Advantages of applying data science in your ecommerce
At this point you may be wondering how all this relates to your online store, right? The answer is: a lot. The large amount of data available and its subsequent analysis allows ecommerce that make use of Data Science not only to improve the focus of their business, but also:
• Have an efficient database
Data Science allows you to more easily track and understand the information that comes from different sources, such as stock control sheets, results of campaigns in Ads, email marketing statistics, among others.
• Have more control over the store's stock
One of the most important data that Data Science provides is knowing what users buy and, in this case, this can help to better control the stock and always have that product that customers prefer.
• Make decisions based exclusively on data
This is essential because, unlike “hunches”, decisions made based on specific information reduce a business's margins of error and avoid pointless expenses.
For example, if an ecommerce analyzes certain data and concludes that it has some products that users visit but do not buy, then it can determine that it is a product to promote until its stock is eliminated.
• Personalize the customer experience
The objective of applying data science in an ecommerce is to be one step ahead of users. And the more personalized the actions you implement, the more conversion opportunities you will have.

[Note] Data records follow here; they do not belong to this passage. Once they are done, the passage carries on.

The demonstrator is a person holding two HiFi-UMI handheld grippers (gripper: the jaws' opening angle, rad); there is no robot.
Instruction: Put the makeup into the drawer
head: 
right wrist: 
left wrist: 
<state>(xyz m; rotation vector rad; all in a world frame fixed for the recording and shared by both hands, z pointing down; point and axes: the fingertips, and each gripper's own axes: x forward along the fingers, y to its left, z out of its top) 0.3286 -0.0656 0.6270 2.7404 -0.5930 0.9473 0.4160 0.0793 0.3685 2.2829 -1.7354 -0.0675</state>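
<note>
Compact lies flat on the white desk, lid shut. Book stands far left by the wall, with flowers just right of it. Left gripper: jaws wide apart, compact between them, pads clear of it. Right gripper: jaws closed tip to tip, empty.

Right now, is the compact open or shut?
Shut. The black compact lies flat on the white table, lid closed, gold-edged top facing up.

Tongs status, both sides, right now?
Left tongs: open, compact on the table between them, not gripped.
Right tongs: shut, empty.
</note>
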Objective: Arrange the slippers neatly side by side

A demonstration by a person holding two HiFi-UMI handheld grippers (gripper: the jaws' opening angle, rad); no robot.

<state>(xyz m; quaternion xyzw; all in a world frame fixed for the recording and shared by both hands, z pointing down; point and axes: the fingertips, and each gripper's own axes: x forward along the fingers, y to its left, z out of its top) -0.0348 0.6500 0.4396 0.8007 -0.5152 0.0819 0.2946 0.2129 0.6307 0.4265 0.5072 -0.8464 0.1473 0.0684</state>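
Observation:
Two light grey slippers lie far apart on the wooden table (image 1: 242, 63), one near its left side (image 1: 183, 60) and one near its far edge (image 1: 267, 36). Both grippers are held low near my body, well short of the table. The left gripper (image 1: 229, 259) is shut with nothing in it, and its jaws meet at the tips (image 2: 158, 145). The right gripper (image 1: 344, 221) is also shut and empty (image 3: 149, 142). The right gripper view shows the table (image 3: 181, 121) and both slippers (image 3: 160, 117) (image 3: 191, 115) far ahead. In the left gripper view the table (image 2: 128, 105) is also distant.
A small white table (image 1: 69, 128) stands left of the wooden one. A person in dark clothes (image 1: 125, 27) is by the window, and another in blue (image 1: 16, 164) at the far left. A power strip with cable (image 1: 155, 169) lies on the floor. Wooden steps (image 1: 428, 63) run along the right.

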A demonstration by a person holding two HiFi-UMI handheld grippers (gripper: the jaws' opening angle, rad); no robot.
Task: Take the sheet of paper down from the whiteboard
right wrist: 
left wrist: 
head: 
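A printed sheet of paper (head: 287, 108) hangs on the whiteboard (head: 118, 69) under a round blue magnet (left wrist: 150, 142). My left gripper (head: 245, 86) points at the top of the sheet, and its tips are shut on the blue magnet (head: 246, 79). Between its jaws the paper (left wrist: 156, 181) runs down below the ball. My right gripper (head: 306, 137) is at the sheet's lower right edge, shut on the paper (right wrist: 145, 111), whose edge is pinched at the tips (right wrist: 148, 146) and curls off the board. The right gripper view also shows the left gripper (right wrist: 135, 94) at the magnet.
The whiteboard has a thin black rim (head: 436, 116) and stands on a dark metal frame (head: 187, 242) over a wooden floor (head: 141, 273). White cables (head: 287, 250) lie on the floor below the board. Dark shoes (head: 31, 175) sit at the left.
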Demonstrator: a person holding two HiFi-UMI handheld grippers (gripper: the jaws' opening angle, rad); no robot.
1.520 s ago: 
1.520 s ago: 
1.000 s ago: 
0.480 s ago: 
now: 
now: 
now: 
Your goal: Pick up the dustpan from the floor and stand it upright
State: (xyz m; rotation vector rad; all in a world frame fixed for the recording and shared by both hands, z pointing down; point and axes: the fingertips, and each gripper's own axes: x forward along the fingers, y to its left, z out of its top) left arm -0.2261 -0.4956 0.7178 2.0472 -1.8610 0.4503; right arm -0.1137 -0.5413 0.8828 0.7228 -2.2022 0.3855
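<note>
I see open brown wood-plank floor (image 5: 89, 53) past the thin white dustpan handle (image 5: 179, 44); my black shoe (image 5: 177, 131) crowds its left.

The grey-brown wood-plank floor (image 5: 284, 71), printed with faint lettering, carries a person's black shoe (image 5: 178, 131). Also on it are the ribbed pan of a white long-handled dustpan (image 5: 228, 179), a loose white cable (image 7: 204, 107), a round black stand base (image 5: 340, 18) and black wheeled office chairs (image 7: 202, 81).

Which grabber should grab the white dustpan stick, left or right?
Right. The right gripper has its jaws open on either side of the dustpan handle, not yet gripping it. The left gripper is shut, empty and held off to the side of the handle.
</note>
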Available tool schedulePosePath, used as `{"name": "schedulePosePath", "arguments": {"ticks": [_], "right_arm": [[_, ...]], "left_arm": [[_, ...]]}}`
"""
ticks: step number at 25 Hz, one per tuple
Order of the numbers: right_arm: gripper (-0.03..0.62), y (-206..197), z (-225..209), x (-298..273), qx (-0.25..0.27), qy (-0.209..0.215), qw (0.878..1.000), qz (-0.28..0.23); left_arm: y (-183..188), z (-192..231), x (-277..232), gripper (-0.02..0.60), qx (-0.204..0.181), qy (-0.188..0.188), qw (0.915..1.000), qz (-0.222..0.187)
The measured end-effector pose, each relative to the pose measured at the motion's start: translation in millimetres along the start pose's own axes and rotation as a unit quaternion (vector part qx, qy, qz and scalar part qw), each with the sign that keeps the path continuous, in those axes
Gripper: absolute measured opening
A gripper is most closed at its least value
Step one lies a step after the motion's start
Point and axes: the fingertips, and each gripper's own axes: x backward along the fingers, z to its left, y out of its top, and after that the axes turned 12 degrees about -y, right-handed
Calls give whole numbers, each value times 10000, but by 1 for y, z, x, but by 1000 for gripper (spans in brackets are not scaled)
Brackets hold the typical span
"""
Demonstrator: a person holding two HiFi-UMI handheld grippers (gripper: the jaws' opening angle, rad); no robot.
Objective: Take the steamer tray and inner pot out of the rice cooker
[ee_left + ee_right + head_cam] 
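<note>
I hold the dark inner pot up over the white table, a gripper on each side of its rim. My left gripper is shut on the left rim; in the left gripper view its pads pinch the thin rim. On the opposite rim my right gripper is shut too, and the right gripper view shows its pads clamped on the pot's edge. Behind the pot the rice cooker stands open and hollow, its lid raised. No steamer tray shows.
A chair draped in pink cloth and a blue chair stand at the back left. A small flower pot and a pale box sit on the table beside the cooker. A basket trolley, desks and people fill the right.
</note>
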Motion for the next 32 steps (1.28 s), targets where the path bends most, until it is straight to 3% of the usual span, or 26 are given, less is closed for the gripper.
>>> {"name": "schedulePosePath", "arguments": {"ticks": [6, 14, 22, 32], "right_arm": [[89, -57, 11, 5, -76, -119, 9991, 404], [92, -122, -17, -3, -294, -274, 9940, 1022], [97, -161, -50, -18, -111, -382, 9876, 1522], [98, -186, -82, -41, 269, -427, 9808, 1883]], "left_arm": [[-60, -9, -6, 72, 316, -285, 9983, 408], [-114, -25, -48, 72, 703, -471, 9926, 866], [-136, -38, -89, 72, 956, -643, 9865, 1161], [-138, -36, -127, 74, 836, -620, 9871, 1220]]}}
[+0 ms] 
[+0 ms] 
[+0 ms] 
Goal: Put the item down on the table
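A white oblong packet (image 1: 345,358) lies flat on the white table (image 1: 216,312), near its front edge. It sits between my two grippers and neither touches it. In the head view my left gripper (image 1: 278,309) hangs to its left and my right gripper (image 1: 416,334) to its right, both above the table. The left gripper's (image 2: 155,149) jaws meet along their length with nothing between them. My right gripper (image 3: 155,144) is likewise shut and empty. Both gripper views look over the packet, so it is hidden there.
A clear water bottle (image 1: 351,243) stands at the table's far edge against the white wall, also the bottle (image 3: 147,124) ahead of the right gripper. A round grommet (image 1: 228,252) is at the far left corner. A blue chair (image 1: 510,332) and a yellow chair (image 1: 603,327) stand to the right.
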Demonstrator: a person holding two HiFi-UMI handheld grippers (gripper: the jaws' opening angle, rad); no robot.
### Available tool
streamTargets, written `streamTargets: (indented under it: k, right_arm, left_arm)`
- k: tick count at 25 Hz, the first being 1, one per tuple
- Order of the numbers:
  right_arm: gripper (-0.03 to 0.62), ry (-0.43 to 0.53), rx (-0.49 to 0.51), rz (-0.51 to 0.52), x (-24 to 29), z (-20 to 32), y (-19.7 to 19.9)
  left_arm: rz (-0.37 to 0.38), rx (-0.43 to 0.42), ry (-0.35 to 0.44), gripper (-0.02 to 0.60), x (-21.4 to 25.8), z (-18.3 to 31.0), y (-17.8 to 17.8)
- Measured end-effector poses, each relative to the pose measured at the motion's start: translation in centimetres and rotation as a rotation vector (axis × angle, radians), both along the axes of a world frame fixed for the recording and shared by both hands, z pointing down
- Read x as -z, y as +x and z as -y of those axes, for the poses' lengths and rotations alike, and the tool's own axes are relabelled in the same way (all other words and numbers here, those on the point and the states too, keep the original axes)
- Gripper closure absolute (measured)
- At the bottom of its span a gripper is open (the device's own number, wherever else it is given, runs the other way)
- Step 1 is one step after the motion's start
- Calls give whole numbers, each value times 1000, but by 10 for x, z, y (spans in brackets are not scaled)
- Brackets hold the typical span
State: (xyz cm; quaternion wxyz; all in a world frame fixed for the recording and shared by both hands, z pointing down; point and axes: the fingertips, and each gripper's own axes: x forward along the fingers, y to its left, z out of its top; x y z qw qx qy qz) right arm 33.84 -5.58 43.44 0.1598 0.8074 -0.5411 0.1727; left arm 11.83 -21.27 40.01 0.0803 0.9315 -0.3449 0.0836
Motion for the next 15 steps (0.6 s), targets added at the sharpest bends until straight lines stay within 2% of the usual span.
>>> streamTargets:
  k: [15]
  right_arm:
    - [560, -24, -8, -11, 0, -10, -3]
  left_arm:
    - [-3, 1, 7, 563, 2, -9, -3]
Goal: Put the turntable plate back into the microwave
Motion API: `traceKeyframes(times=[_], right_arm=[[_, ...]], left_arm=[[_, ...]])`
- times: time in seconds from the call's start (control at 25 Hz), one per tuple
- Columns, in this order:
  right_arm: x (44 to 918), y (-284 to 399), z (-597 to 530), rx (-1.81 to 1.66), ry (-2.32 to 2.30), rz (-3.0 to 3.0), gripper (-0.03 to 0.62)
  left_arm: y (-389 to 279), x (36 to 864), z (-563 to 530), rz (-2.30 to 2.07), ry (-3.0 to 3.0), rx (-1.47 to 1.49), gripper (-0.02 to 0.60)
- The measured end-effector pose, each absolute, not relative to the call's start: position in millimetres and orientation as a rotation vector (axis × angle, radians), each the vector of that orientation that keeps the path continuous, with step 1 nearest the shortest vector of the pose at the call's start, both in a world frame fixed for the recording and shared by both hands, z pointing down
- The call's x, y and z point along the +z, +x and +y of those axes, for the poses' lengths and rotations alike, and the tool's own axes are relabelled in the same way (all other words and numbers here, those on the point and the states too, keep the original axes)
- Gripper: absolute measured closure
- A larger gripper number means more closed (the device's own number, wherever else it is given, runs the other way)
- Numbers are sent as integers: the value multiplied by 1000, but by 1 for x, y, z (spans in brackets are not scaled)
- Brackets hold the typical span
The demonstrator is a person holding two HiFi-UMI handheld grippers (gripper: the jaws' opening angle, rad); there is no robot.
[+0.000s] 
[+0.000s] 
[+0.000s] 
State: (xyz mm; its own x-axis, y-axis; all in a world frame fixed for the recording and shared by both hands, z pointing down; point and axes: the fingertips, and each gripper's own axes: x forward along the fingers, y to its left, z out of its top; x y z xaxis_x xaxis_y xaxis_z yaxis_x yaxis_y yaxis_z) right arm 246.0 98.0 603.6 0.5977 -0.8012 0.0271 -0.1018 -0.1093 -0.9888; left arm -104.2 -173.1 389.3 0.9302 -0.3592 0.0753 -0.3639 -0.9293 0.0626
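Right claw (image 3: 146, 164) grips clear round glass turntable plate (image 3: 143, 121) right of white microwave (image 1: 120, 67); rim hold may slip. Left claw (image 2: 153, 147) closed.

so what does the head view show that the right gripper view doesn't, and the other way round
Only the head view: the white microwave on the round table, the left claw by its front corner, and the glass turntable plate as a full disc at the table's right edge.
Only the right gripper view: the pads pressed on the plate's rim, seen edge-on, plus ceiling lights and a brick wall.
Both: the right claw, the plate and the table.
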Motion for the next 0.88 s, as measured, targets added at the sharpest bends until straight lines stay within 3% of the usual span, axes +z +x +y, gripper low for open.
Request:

For example, to personalize the experience of your customers in your store, you can make recommendations for products similar to those they visited, advise products that complement their purchase or even show offers for products they have browsed before.
• Improve customer service
In this case, the data analysis serves to help identify a problem (complaint about a product) that is being generated in a specific channel (online store, social network, etc.) and provide an immediate solution.
It also helps to identify if it is the same user who made a query by mail and then replied to it on Facebook or Instagram. In this case, help can be offered quickly and effectively.
• Be aware of what the competition is doing
With some top solutions, real-time data on prices and products of a certain sector in the ecommerce world can be analyzed. In this way, you avoid losing customers by offering them price and quality.
Predictive analytics to improve the customer experience
Today, consumers are looking for more personalized experiences and each brand must be able to predict what users are looking for on its e-commerce platform. Each customer interacts with a website in a different way and has individual preferences. As in recommendation systems, predictive analytics analyzes the purchasing patterns of consumers and their interaction with the site, providing access to all the ideas. E-commerce businesses can offer a better customer experience and decide the minimum and maximum prices for their products.
Consumers demand personalization, elasticity and greater adaptation to their needs. It is the challenge for e-commerce companies to understand this need and turn to Data Science and Artificial Intelligence to transform it into optimal results and higher profits.